Di sisi lain, lanjut Rifqi, negara dengan segala macam ikhtiarnya harus membuktikan bahwa kebutuhan dasar (basic need) berupa sandang, pangan dan papan, dalam konteks Tapera adalah kebutuhan papan, bisa dipenuhi oleh negara dengan berbagai skema. “Untuk itu, Tapera yang diatur dalam PP 25 Tahun 2020 sebetulnya ingin memastikan dua hal itu,” katanya.
Rifqi menjelaskan bahwa pola penghimpunan dana seperti Tapera sebagai bagian dari jaminan sosial, dilakukan pula di banyak negara di dunia. Program semacam Tapera pun cukup lazim di beberapa negara.
Di Singapura ada CPF (Central Provident Fund). Di Malaysia ada KWSP (Kumpulan Wang Simpanan Pekerja). Di Korea Selatan, program serupa adalah NHUF (National Housing and Urban Fund). “Program-program tersebut sudah terintegrasi ke dalam sistem jaminan sosial nasional pada negara masing-masing,” katanya.
Menurutnya, Dana Tapera akan dikelola oleh Bank Kustodian dan Manajer Investasi berdasarkan kontrak investasi dan mengacu pada UU. Peserta sebagai individual investor dapat mengakses laporan perkembangan dana masing-masing setiap saat.
Aktivitas Bank Kustodian dan Manajer Investasi diatur dan diawasi oleh OJK. Mereka wajib melaporkan kegiatannya kepada BP Tapera secara periodik. Hasil pengelolaan dana Tapera diaudit secara tahunan oleh Kantor Akuntan Publik (KAP) dan dipublikasikan melalui media massa secara berkala setiap tahun. “Jadi, kita sebagai peserta dapat memantau dana yang kita investasikan,” paparnya.
Menurut Rifqi, DPR tidak akan tinggal diam jika ada indikasi, terlebih bukti penyelewengan dana Tapera. “Saya ingatkan sejak awal kepada semua pihak, terutama BP Tapera agar tak bermain-main dengan dana ini, termasuk jika menginvestasikannya melalui media yang sangat hight risk dan dapat merugikan rakyat.

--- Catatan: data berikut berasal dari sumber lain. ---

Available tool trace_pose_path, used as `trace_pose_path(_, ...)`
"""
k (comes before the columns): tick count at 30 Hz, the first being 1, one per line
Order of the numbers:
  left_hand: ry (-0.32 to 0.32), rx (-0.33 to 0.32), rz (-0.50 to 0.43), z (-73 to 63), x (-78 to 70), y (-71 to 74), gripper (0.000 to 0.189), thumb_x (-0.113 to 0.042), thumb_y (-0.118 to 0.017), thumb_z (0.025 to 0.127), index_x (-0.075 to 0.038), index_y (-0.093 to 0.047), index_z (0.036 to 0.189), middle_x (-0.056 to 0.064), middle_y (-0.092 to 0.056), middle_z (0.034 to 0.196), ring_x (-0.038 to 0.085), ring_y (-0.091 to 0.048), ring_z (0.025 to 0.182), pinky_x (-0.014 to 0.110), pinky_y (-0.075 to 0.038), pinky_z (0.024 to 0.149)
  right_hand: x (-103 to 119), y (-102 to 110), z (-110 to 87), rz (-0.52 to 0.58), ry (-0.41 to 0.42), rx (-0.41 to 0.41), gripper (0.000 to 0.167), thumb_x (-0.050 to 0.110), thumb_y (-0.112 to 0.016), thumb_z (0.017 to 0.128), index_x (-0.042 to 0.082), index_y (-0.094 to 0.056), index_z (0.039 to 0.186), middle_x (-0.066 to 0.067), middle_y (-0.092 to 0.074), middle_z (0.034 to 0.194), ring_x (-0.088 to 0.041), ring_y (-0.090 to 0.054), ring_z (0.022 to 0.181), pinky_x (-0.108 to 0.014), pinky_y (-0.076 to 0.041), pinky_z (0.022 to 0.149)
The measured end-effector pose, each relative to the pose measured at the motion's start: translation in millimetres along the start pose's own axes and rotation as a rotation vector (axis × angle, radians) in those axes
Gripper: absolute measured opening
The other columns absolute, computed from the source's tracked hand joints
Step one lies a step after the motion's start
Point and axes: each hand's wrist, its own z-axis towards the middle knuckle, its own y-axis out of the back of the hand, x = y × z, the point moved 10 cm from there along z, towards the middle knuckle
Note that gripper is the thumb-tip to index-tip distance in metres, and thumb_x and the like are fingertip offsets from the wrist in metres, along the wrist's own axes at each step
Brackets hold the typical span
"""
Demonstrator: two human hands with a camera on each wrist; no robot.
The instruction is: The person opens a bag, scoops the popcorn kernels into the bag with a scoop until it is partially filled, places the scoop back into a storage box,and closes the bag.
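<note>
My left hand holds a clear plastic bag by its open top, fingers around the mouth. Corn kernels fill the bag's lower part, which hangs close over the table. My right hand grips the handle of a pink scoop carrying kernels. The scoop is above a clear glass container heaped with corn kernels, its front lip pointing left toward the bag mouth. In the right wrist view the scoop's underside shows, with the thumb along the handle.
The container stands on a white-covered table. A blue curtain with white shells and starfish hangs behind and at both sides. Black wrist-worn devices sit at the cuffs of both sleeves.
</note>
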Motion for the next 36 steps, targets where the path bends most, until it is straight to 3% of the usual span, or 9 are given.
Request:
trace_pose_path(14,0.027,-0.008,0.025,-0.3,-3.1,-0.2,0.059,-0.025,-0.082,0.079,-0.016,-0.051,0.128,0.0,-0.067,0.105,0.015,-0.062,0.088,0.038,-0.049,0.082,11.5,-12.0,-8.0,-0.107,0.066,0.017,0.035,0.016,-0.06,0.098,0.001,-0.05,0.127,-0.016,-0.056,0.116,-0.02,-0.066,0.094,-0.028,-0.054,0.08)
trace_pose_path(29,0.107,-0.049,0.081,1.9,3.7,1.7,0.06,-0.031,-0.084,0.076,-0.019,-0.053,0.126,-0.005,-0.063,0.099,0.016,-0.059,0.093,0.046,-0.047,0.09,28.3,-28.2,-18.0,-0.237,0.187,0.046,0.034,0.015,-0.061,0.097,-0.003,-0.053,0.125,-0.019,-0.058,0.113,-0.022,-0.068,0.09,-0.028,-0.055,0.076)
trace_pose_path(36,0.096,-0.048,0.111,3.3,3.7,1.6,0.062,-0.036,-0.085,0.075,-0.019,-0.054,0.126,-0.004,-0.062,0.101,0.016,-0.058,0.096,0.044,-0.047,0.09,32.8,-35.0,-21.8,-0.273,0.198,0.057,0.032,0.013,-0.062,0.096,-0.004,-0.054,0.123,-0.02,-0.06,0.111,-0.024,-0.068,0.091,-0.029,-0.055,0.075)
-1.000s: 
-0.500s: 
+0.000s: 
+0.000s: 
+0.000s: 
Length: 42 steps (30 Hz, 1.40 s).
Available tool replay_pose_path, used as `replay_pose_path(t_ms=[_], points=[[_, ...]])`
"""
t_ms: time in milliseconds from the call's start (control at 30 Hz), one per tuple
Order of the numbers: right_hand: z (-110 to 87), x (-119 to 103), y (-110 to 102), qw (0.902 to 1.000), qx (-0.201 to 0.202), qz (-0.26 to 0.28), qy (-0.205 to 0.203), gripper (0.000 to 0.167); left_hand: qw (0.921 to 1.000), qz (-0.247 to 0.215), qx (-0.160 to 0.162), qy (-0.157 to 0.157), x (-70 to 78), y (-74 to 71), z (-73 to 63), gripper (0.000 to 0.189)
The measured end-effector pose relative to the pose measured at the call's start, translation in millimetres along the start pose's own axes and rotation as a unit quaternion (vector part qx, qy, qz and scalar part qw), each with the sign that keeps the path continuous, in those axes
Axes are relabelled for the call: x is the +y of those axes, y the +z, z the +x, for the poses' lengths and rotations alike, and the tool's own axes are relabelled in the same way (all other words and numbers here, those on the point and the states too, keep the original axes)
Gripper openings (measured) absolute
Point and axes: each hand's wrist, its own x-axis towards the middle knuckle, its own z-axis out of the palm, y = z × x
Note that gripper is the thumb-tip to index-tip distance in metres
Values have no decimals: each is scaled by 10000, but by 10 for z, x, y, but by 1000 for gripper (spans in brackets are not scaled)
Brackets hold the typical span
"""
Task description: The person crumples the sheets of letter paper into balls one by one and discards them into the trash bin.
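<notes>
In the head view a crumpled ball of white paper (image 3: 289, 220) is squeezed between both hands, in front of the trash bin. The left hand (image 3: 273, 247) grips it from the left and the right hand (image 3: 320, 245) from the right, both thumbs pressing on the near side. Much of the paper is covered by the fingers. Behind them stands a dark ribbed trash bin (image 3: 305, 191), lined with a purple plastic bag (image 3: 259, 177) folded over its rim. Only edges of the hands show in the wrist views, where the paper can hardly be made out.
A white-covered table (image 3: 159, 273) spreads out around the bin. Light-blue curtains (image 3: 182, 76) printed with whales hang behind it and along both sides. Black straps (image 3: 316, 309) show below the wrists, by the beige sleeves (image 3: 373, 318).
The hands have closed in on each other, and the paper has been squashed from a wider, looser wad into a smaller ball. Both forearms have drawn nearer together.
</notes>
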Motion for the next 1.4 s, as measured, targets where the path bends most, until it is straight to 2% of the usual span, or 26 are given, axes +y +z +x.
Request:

Kasus Jiwasraya harus dapat kita ambil pelajarannya. Negara harus sangat hati-hati soal ini,” kata legislator daerah pemilihan Kalimantan Selatan I ini.
Rifqi mengingatkan pentingnya penataan data guna mengefektifkan dana Tapera. “Saya menginginkan Kementerian PUPR sebagai leading sector dari perumahan rakyat harus memiliki data yang solid terkait ASN, TNI, Polri, karyawan BUMN dan BUMD atau mereka yang penghasilannya dikutip melalui program Tapera,” katanya.
Ke depan, dengan data itu, subsidi APBN bagi perumahan subsidi bisa perlahan dikurangi. Tapera akan menjadi sharing dana dengan subsidi yang diberikan melalui APBN, baik melalui skema FLPP, selisih suku bunga (SSB) dan melalui skema-skema yang lain.
“Pada titik tertentu bahkan subsidi APBN ke depan hanya fokus kepada masyarakat kita yang belum ter-cover Tapera,” papar Rifqi.